Two Southwest Florida lawmakers voted in favor of the legislation, Rep. Greg Steube, R-Sarasota, and Rep. Ken Roberson, R-Punta Gorda.
“I think women deserve the same level of care and protection as a patient undergoing an outpatient procedure at an ambulatory surgical center,” Steube said.
Along with Planned Parenthood, the American Civil Liberties Union (ACLU) and other pro-abortion groups are fighting against the bill, according to the report.
The bill has several hurdles to pass before becoming law. It must be approved by two more state House committees before coming to the full body for a vote, according to the report. There currently is not a Senate version of the bill.
Abortion advocates also vaguely warned that they may file a lawsuit if the bill becomes law. A Planned Parenthood of Southwest and Central Florida spokeswoman told the news outlet that “Texas paints a grim picture” of what will happen if Florida adopts similar legislation, referring to Texas legislation currently before the U.S. Supreme Court.
The high court announced in November that it will hear a lawsuit bought by abortion businesses against a pro-life Texas law responsible for closing abortion clinics that could not guarantee they could protect the health of Texas women. The law has been credited with saving the lives of more than 10,000 unborn children. The court plans to hear arguments on the ruling in March, and a ruling is expected by the end of June.

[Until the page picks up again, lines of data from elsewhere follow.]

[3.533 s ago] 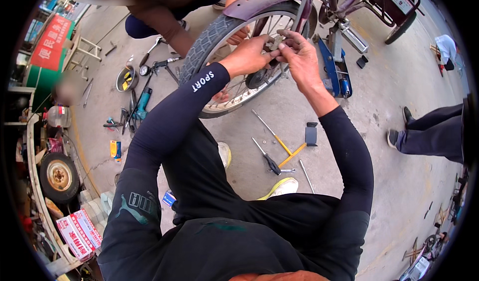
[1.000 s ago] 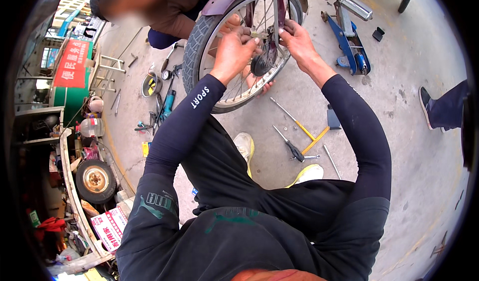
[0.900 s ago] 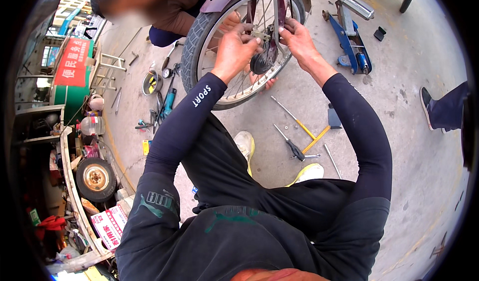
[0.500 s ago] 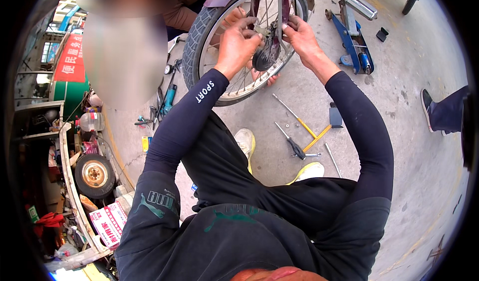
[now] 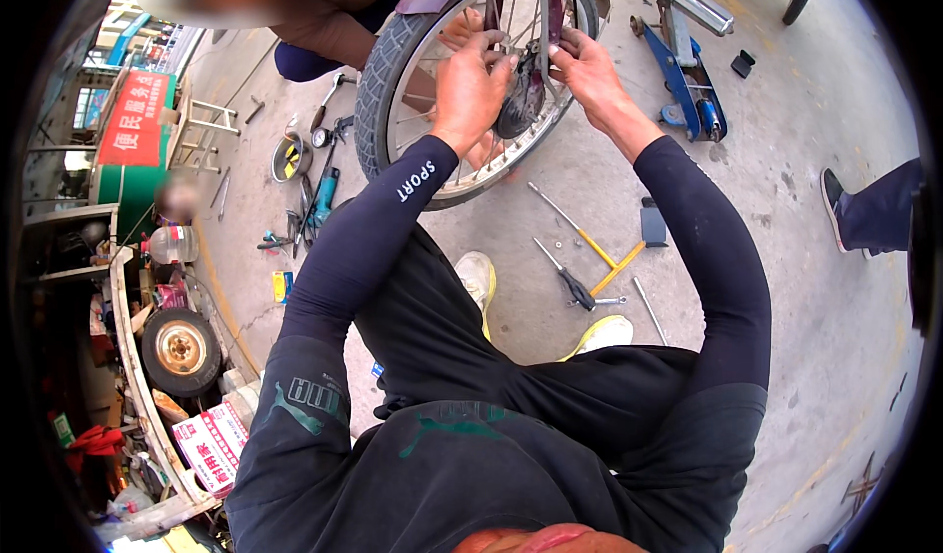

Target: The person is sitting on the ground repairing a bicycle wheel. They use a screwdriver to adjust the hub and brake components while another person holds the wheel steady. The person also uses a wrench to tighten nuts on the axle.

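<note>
A spoked wheel with a grey-black tyre [image 5: 378, 101] stands in front of me in a maroon fork [image 5: 558, 8]. My left hand [image 5: 473, 89] reaches to the hub's left side, fingers bent and pinched together; what they hold is hidden. On the other side, my right hand [image 5: 592, 74] has thumb and fingers closed at the fork's lower end, on something too small to name. Between my hands sits a dark, dirty round hub drum [image 5: 521, 113]. A co-worker's hand [image 5: 484, 150] shows behind the spokes near the lower rim, and another of their hands [image 5: 460, 28] is higher up.
On the ground lie a yellow T-handled tool [image 5: 619, 270], a black-handled screwdriver [image 5: 576, 286], a metal rod [image 5: 650, 310] and a teal power tool [image 5: 325, 195]. A blue floor jack [image 5: 691, 91] stands right. A cart with a small wheel [image 5: 182, 351] is left; someone's leg [image 5: 879, 209] is far right.
My left hand has turned slightly in at the hub, and the metal piece by its fingers is now mostly hidden. The co-worker's lower hand has shifted left along the rim.
</note>
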Motion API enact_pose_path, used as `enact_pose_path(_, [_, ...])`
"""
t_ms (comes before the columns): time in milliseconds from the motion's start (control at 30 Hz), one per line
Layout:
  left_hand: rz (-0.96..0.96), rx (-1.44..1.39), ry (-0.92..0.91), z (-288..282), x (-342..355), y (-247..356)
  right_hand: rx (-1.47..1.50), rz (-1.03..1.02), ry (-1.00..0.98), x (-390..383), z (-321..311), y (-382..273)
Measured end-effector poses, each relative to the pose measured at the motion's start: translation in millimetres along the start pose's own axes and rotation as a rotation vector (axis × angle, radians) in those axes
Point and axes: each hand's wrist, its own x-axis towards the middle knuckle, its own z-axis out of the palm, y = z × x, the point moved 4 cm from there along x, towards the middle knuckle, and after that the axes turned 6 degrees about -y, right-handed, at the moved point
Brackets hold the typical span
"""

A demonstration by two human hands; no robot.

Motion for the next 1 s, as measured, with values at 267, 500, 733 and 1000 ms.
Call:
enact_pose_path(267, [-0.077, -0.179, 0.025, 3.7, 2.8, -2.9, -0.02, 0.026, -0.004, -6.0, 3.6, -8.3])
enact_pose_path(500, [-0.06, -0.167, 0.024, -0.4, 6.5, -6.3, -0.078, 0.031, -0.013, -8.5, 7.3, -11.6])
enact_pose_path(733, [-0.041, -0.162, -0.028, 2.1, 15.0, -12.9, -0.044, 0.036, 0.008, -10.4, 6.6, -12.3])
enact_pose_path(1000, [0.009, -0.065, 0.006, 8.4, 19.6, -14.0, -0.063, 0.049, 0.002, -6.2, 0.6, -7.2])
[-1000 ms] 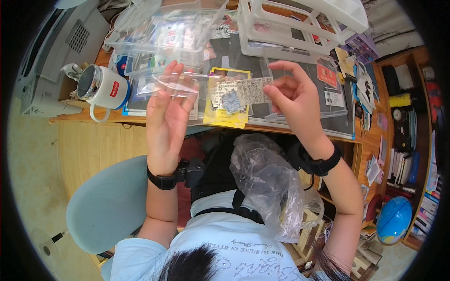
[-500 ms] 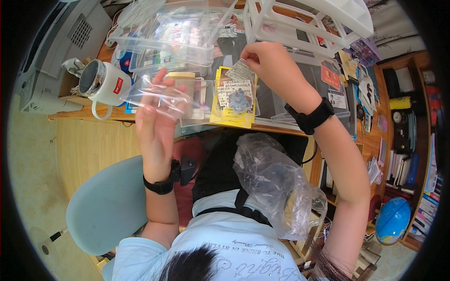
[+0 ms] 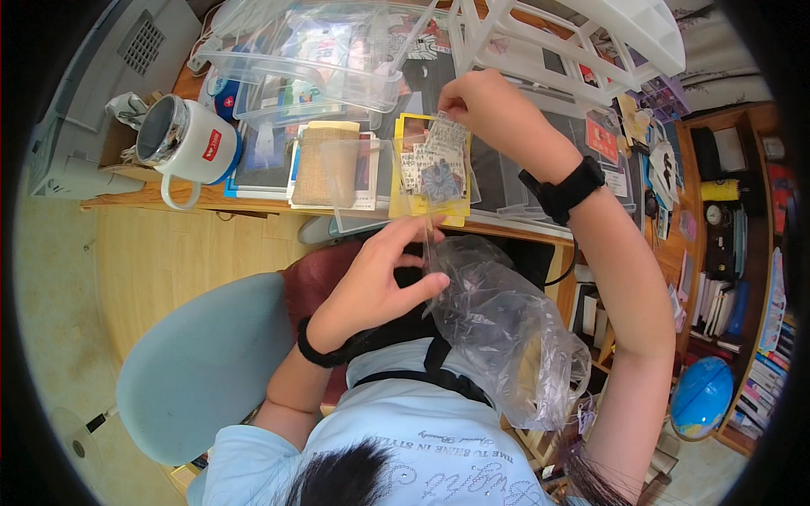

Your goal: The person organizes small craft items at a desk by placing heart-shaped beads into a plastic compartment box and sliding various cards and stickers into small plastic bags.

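Hands work apart over a cluttered wooden worktop [image 3: 126, 201]. The right hand [image 3: 489, 105], far and to the right, pinches a small clear packet of printed paper scraps [image 3: 439, 164] by its top edge; the packet hangs over a yellow card [image 3: 430, 207] lying on the worktop. The left hand [image 3: 380, 274], nearer the body, has thumb and fingers closed on a clear plastic sleeve [image 3: 371, 190] whose far part stands up over a tan card [image 3: 325, 164]. Just right of the left hand, a crumpled clear plastic bag [image 3: 506, 329] rests in the lap. On the far left of the worktop stands a white mug [image 3: 190, 139], and clear plastic trays [image 3: 321, 67] sit beyond the cards. A black wristband [image 3: 564, 190] circles the right wrist.
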A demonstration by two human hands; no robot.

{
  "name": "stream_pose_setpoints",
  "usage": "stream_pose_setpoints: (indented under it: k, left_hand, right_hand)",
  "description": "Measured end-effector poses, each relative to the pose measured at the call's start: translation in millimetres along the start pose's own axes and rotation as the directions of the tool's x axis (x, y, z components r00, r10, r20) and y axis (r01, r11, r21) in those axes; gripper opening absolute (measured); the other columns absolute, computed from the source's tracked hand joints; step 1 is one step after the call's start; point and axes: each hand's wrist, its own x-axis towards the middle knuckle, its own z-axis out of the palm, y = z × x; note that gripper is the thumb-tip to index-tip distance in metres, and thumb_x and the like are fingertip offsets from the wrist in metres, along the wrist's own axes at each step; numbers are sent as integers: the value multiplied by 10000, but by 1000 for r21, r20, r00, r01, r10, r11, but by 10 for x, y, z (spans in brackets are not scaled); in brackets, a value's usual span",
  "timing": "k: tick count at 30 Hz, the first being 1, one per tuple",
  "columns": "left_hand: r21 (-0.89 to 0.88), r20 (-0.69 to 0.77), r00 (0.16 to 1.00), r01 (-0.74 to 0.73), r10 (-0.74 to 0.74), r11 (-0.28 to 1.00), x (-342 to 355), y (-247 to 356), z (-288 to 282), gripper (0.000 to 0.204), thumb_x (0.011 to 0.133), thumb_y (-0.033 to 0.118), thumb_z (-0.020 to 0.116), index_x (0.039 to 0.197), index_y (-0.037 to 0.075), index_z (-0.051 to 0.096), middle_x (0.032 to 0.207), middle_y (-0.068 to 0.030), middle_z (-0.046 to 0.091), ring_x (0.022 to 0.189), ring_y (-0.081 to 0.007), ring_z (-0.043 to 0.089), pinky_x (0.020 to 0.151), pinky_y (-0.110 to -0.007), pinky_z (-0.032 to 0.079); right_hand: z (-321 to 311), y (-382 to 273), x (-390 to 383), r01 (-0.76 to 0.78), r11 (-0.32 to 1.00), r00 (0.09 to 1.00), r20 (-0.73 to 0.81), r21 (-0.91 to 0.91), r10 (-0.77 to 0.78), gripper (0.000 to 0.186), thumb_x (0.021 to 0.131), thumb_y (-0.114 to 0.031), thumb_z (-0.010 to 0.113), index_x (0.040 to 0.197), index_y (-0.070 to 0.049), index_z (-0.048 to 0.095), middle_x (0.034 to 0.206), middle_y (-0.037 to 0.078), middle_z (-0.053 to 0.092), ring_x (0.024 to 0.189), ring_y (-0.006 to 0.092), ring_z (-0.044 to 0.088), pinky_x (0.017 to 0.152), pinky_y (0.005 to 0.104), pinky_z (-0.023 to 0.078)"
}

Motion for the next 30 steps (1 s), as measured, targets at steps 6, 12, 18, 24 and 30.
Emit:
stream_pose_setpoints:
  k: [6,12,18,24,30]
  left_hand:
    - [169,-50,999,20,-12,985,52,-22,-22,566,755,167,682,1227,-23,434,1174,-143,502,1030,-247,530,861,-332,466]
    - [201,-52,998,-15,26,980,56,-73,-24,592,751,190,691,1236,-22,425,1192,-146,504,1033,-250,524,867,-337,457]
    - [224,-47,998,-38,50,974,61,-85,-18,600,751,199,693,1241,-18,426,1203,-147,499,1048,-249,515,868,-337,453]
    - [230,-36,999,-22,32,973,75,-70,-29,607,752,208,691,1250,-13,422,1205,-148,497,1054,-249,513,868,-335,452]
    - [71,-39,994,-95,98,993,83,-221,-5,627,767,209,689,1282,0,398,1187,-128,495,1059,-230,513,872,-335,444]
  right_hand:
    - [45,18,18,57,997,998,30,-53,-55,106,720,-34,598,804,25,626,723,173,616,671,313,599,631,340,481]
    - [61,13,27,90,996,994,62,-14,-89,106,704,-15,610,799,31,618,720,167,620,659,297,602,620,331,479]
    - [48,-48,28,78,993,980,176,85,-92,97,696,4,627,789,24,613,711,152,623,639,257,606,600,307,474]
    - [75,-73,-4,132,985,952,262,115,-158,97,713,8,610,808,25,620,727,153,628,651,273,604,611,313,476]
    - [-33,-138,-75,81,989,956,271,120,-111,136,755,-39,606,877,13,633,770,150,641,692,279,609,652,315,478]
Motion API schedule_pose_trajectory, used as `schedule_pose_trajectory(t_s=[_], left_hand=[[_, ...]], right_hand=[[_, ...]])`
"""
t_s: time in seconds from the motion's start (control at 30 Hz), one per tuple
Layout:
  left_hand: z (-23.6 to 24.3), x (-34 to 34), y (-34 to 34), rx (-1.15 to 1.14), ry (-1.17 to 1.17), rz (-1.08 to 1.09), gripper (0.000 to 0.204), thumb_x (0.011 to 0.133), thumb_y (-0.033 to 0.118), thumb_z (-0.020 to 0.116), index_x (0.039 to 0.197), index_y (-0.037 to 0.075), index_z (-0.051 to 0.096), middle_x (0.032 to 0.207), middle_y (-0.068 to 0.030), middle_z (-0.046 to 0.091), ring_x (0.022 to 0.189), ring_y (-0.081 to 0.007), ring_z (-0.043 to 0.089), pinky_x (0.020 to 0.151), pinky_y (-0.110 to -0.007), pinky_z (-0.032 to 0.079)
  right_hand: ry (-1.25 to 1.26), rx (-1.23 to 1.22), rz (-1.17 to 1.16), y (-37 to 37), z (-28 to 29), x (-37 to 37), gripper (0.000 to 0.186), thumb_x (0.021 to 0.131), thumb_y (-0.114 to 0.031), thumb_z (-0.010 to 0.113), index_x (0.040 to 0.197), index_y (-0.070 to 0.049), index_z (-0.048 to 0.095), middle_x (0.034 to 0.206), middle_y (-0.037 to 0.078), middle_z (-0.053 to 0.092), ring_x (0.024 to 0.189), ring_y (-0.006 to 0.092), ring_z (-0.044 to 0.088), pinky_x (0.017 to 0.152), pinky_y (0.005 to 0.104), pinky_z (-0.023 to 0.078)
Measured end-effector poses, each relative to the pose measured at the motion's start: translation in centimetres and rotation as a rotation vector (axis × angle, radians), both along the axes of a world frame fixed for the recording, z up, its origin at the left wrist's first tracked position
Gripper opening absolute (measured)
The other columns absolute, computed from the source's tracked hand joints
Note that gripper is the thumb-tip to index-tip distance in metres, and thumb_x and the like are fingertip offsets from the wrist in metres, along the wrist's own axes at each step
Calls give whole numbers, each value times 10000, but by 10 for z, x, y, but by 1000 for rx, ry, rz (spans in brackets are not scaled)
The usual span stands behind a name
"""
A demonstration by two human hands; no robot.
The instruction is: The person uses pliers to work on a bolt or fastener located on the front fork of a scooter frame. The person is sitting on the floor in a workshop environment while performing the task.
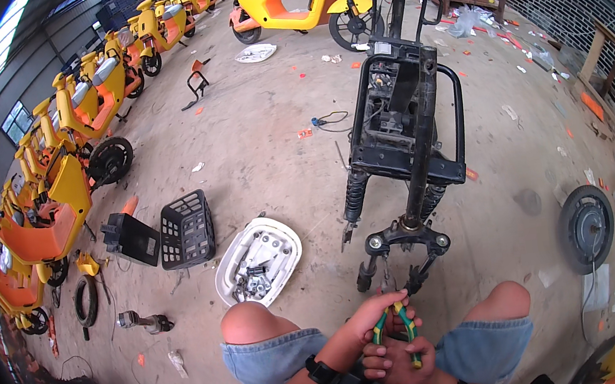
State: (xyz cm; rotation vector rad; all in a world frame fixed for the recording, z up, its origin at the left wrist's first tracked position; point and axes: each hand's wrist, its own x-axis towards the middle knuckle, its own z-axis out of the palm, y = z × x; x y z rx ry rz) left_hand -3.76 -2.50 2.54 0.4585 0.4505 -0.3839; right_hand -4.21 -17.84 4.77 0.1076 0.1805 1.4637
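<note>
I crouch in front of a stripped black scooter frame [403,125] that lies on the concrete floor, its fork end [405,240] toward me. Both hands meet between my knees on pliers with green and yellow handles [403,325]. My left hand [376,315] wraps the upper part of the handles, and my right hand [395,364] grips the lower part. The plier jaws point up at the fork end and are hidden by my fingers. Each wrist wears a black watch or band.
A white tray [282,236] holding bolts and small metal parts lies to my left, next to a black basket [187,230] and a black box [129,239]. A loose wheel [585,227] lies on the right. Yellow-orange scooters [52,202] line the left side.
</note>
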Motion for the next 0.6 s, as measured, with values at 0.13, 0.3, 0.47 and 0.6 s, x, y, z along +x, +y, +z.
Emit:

States have been passing more abortion clinic regulations in the past few years after a horrific Pennsylvania abortion case revealed that many abortion clinics were not being held to basic health and safety standards. Several women died in Kermit Gosnell’s Philadelphia abortion clinic, dubbed a “house of horrors,” due to shoddy care. After investigators raided Gosnell’s clinic, they discovered that the state had not inspected the facility in 17 years, according to the Gosnell grand jury report.
One of many complaints abortion supporters have against clinic regulations is a requirement for wider doors and hallways than clinics apparently usually have. But the Gosnell case revealed the importance of these building requirements. One woman, Karnamaya Mongar, died after a botched abortion, in part, because paramedics had a difficult time moving through the facility’s narrow hallways, according to the grand jury report. Gosnell later was convicted in her death, as well as the deaths of three newborn babies.